Negroes care nothing for “rights.” They know intuitively that their place is in the field; their proper instruments of self-preservation, the shovel and the hoe; their Ultima Thule of happiness, plenty to eat, a fiddle, and a breakdown.

Sambo feels in his heart that he has no right to sit at white man’s table; no right to testify against his betters. Unseduced by wicked demagogues, he would never dream of these impossible things.
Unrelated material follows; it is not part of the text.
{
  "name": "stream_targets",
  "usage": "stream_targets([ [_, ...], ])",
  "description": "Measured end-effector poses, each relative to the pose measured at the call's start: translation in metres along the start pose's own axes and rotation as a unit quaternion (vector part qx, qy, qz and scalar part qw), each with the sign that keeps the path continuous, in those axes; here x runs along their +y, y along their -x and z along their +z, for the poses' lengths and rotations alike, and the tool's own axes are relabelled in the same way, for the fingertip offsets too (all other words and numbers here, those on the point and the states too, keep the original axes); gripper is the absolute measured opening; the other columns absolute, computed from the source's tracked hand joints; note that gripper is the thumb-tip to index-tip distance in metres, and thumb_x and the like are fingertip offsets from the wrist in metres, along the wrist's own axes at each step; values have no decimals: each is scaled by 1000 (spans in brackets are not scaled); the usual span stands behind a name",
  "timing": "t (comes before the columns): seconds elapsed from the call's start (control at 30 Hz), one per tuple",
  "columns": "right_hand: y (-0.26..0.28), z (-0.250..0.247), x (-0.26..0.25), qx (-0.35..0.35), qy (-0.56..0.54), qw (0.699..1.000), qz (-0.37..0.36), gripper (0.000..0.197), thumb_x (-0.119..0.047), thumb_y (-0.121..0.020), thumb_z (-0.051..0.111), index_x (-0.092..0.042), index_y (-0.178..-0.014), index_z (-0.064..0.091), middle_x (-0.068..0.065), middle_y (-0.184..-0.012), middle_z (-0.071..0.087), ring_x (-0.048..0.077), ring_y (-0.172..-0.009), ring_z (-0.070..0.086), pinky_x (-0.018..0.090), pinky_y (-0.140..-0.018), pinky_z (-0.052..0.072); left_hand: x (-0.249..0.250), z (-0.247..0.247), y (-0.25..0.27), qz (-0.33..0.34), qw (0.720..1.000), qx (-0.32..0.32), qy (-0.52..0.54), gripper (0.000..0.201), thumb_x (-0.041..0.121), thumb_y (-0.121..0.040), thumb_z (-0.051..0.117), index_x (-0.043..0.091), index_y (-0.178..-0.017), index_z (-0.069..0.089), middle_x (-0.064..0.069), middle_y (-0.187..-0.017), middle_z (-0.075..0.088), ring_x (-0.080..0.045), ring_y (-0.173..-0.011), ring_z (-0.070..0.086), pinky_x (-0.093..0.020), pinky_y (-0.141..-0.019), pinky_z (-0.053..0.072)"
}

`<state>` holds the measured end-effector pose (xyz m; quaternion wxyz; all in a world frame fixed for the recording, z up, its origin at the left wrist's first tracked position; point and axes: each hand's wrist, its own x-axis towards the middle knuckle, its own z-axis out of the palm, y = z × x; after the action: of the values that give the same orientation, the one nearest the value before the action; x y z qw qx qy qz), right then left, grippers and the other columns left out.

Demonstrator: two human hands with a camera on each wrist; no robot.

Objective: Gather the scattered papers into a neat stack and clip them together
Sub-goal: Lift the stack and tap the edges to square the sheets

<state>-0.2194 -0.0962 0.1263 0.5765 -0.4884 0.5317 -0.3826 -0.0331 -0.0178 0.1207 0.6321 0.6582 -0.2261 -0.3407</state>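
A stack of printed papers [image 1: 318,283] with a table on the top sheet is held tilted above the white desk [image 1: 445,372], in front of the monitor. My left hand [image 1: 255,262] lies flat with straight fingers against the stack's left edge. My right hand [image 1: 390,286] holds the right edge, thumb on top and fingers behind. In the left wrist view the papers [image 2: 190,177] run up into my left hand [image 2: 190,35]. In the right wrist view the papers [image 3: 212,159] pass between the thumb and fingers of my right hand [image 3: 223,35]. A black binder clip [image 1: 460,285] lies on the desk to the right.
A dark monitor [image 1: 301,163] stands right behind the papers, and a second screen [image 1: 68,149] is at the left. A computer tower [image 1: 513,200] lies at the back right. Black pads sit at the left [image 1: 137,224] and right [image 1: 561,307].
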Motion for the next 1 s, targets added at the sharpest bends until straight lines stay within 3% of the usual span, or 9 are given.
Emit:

Let us trust that our Legislature will make short work of Ethiopia. Every real white man is sick of the negro, and the “rights” of the negro. Teach the negro that if he goes to work, keeps his place, and behaves himself, he will be protected by our white laws; if not, this Southern road will be “a hard one to travel,” for the whites must and shall rule to the end of time, even if the fate of Ethiopia be annihilation.79

With some justification, white Southerners accused the North of hypocrisy in seeking to impose upon them a racial equality which most Northerners would have abhorred. Everyone knew, a South Carolina magistrate averred, that in northern schools, street railways, steamers, and hotels, racial distinctions were maintained “which we have been accustomed to observe at the South.… This is all we ask—no more, no less, than our northern brethren claim for themselves.” Whatever use whites made of this charge, some came to question its veracity, particularly after watching certain Yankee officers, missionaries, and teachers overindulge the freedmen, mix with them socially, and encourage their “impudence.” The Reverend Samuel A. Agnew of Mississippi found incredible the reports that Federal authorities had fined a “gentleman” for merely “slapping a negroe off the pavement” and that Yankees had “cruelly beaten” a white clergyman “because his wife whipped a little negroe.” Apparently, Agnew concluded, “the negroe is a sacred animal. The Yankees are about negroes like the Egyptians were about cats. Negrophilism is the passion with them. When they come to their senses they will find that the negroe must be governed in the same way.” But the chances of Yankees coming to their senses seemed rather dim to Ethelred Philips, the Florida farmer and physician, after observing in his wife’s “Lady’s book” that “the most fashionable head dress” in the North had become “the African,” because the “very short curls” were meant to imitate the “beauty of the negro’s kinks of wool!” The next “rage,” he assumed, would be “to marry no other color.”80

If the North seriously intended to recast the South in its own image, that could conjure up all kinds of “mongrel” images in the minds of whites already made uneasy by the actions of the freedmen. Even as some southern newspapers and orators chided the North for oppressing its own blacks, white visitors to that region wrote home alarming reports of the veritable Negro haven they had uncovered in Yankeedom.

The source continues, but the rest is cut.